Problem details: Copy out all of the data below with no alterations.

Given data:

=== Section Start ===

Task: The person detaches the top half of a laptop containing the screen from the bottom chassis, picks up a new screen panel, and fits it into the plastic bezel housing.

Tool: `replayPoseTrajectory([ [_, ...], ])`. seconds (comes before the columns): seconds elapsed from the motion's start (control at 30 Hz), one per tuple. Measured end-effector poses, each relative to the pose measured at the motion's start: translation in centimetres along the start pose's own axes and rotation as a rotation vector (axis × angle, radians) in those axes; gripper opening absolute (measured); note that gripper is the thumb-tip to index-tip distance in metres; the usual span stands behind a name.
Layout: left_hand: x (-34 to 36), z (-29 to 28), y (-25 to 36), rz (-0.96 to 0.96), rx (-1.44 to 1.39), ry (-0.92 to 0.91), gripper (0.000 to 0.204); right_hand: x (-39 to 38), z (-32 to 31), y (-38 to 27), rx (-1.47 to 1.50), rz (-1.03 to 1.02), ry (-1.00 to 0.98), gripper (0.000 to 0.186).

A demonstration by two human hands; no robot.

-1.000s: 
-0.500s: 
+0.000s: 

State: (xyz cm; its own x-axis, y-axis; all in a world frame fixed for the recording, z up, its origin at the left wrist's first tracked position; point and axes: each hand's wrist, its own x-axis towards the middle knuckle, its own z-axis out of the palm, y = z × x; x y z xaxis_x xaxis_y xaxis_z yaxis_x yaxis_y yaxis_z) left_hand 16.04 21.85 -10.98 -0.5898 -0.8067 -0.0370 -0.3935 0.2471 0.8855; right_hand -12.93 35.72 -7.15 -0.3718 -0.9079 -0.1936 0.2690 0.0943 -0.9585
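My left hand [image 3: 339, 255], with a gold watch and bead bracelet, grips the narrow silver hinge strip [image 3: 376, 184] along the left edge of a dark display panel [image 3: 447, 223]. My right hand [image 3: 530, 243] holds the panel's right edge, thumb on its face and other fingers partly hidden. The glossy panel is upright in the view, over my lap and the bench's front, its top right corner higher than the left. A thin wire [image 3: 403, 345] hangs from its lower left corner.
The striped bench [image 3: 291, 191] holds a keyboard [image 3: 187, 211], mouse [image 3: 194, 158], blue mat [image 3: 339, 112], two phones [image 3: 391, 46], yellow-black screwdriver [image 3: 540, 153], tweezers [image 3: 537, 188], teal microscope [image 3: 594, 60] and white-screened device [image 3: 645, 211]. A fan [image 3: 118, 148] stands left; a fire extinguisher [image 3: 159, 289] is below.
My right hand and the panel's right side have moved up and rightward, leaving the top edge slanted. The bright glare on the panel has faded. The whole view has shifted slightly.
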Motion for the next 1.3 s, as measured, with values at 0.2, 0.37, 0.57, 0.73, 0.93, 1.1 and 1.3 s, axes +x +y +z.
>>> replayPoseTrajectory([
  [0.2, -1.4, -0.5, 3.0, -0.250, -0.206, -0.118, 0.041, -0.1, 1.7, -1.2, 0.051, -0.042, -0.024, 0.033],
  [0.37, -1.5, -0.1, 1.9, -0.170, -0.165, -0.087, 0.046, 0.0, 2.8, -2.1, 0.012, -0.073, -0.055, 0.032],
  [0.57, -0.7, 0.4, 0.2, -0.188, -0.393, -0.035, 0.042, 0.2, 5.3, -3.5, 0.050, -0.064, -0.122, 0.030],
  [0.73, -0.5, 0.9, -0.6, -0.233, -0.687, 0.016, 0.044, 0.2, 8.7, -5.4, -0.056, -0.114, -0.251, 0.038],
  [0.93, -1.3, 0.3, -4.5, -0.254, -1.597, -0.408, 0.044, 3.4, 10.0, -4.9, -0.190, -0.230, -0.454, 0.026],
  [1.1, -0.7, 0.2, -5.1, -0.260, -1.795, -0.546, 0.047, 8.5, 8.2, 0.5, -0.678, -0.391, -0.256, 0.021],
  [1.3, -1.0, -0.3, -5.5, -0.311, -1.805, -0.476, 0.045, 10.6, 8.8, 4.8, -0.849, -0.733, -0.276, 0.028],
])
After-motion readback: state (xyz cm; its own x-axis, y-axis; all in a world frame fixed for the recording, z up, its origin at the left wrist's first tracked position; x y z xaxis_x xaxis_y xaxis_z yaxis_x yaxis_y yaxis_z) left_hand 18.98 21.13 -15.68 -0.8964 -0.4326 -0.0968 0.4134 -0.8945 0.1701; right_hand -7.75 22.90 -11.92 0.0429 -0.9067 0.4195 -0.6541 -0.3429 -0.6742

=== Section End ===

Exercise answer:
Task: The person detaches the top half of a laptop containing the screen from the bottom chassis, picks up a new screen panel, and fits it into the plastic bezel housing.

Tool: `replayPoseTrajectory([ [_, ...], ])`. seconds (comes before the columns): seconds elapsed from the motion's start (control at 30 Hz), one per tuple. Measured end-effector poses, each relative to the pose measured at the motion's start: translation in centimetres along the start pose's own axes and rotation as a rotation vector (axis × angle, radians) in those axes; gripper opening absolute (measured); note that gripper is the thumb-tip to index-tip distance in metres; the usual span stands behind a name.
Layout: left_hand: x (-34 to 36), z (-29 to 28), y (-25 to 36), rz (-0.96 to 0.96), rx (-1.44 to 1.39), ry (-0.92 to 0.91), gripper (0.000 to 0.204); right_hand: x (-39 to 38), z (-32 to 31), y (-38 to 27), rx (-1.47 to 1.50), rz (-1.03 to 1.02), ry (-1.00 to 0.98), gripper (0.000 to 0.186).

A demonstration by two human hands; no robot.

-1.000s: 
-0.500s: 
+0.000s: 

State: (xyz cm; its own x-axis, y-axis; all in a world frame fixed for the recording, z up, its origin at the left wrist's first tracked position; point and axes: each hand's wrist, its own x-axis towards the middle knuckle, its own z-axis out of the palm, y = z × x; x y z xaxis_x xaxis_y xaxis_z yaxis_x yaxis_y yaxis_z) left_hand 16.04 21.85 -10.98 -0.5898 -0.8067 -0.0370 -0.3935 0.2471 0.8855; right_hand -12.93 35.72 -7.15 -0.3718 -0.9079 -0.1936 0.2690 0.0943 -0.9585
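My left hand [image 3: 339, 255], with a gold watch and bead bracelet, grips the narrow silver hinge strip [image 3: 376, 184] along the left edge of a dark display panel [image 3: 447, 223]. My right hand [image 3: 530, 243] holds the panel's right edge, thumb on its face and other fingers partly hidden. The glossy panel is upright in the view, over my lap and the bench's front, its top right corner higher than the left. A thin wire [image 3: 403, 345] hangs from its lower left corner.
The striped bench [image 3: 291, 191] holds a keyboard [image 3: 187, 211], mouse [image 3: 194, 158], blue mat [image 3: 339, 112], two phones [image 3: 391, 46], yellow-black screwdriver [image 3: 540, 153], tweezers [image 3: 537, 188], teal microscope [image 3: 594, 60] and white-screened device [image 3: 645, 211]. A fan [image 3: 118, 148] stands left; a fire extinguisher [image 3: 159, 289] is below.
My right hand and the panel's right side have moved up and rightward, leaving the top edge slanted. The bright glare on the panel has faded. The whole view has shifted slightly.
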Motion for the next 1.3 s, as measured, with values at 0.2, 0.37, 0.57, 0.73, 0.93, 1.1 and 1.3 s, axes +x +y +z.
>>> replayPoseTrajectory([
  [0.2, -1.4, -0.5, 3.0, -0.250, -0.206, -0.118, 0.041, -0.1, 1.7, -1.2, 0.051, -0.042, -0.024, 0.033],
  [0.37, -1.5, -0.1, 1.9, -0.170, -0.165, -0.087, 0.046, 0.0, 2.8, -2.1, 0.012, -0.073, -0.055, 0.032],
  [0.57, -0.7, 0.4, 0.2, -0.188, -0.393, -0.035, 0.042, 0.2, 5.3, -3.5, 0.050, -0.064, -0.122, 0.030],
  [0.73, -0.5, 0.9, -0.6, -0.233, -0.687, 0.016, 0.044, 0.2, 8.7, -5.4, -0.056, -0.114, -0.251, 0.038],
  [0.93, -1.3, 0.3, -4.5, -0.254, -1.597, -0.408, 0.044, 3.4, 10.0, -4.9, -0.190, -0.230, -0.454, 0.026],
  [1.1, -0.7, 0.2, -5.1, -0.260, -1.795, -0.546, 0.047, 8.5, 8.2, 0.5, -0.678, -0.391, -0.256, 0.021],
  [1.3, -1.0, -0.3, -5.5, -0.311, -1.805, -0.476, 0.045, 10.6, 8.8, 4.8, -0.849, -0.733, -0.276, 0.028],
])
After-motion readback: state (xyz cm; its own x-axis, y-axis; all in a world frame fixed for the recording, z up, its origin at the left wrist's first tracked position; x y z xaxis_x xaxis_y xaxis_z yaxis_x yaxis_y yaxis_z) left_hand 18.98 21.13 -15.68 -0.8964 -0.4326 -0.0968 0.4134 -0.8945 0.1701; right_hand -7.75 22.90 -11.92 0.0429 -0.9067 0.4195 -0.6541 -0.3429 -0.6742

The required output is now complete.